Testing...

Aug 17, 2007 14:18


Short piece of original fiction, written while listening to "Falling in Love again" by Doris Day. The song made me cry, so this came out...any feedback, criticisms, and suggestions for improvement are welcome.

I saw the pictures today, in the magazine.

She was dressed in white, and he was in black, the perfect colours for a wedding couple. Her eyes were looking down, as if she was shy, but you could see it, right there - that smile. That smile that was as beautiful and sweet, like she was. It reflected how polite and gentle she was, like she found something funny but didn’t want to embarrass herself in front of everyone by even giggling about it. Or if she knew that - somewhere, in the world - someone, any one, was down in the dumps, or pissed off from all the shit they’ve had to put up with in life, and looked like they needed something like a light to brighten their day or a flame to melt the ice. And there it was; her lovely, green eyes, watching them, making notes on the pain they felt or the frustrations they had to go through. Then, without being patronizing in anyway whatsoever, she’d take on some of that pain, and let them know it; just to show that they weren’t so alone after all.

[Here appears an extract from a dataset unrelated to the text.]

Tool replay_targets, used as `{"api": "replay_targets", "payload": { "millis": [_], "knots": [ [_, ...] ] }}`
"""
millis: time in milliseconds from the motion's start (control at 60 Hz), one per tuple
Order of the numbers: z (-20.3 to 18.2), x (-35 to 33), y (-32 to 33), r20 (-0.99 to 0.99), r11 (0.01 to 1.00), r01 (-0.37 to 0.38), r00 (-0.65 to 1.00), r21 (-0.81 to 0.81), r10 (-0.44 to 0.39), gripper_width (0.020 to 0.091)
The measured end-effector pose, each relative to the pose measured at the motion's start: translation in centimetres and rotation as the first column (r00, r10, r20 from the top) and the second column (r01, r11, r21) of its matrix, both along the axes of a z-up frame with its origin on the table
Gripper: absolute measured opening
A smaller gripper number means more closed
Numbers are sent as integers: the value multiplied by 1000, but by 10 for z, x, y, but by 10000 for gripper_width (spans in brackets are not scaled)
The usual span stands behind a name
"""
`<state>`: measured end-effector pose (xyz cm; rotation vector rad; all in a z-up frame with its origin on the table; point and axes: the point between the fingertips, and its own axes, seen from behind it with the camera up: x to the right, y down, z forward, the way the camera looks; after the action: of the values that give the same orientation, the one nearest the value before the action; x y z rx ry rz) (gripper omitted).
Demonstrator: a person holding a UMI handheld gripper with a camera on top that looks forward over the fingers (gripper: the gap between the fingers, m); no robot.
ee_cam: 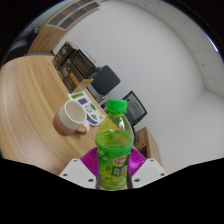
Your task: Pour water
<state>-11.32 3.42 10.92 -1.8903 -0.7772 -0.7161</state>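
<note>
Nearest us, a green plastic bottle with a green cap sits pinched between the jaws of our gripper, whose magenta pads press its sides. Left of it and beyond, a white mug stands on the wooden desk. Further right, black chairs wait. We judge the bottle is held, tilted, being carried; next it must be brought over the mug and tipped.

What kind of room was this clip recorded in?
Probably an office or meeting room. A long wooden table carries a white mug, dark office chairs stand along it, and the walls are plain white. The gripper holds a green bottle with its jaws shut on it.
</note>
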Motion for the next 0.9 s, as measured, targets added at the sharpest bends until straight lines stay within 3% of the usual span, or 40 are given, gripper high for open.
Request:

Her lips would then curl so softly at the edges, like a reverse umbrella, except that it never made things worse, but instead made it better. It was as if she both understood the pains and sorrows of the world, and shared in its joys in the most secretive way as possible.

We were just two different strangers, in worlds that would never let us be together no matter how much they seemed to collide. But still, I used to dream about that smile, every night, since I had gotten to meet her in person. When I was asleep, it was always there in my mind: it would greet me as the sun when I woke up (actually, when my mind made me think I was waking up), it would echo my laughter in the afternoon, and it would provide a cushion for me to lean on in the evening, when I wanted to forget about everything the day threw at me and lose myself, peacefully, in her warmth.

And then, one day, after having to just stand at arms’ length for so long, I had finally plucked up the courage to ask her out to dinner.

She just grew pale as a sheet; and said that she couldn’t make it, hastily laying the blame on a meeting she had to go to at eight, or other. The next day, one of her agents - a member of the same family as me - told me to stop coming, since I was scaring the shit out of one of his most important clients with my very presence (in his so-oh-formal words).

Being how I was, I knew that I’d never do anything to make her upset…I didn’t want to see the beauty gone from her sweet face and replaced with worried eyes that have to dart over her shoulder to check and see whether there’s something dangerous behind or in front of her, or not. So I complied in the end, and immediately cut off my visits to the studio where she worked.

At least now she’s got a reason to smile, again.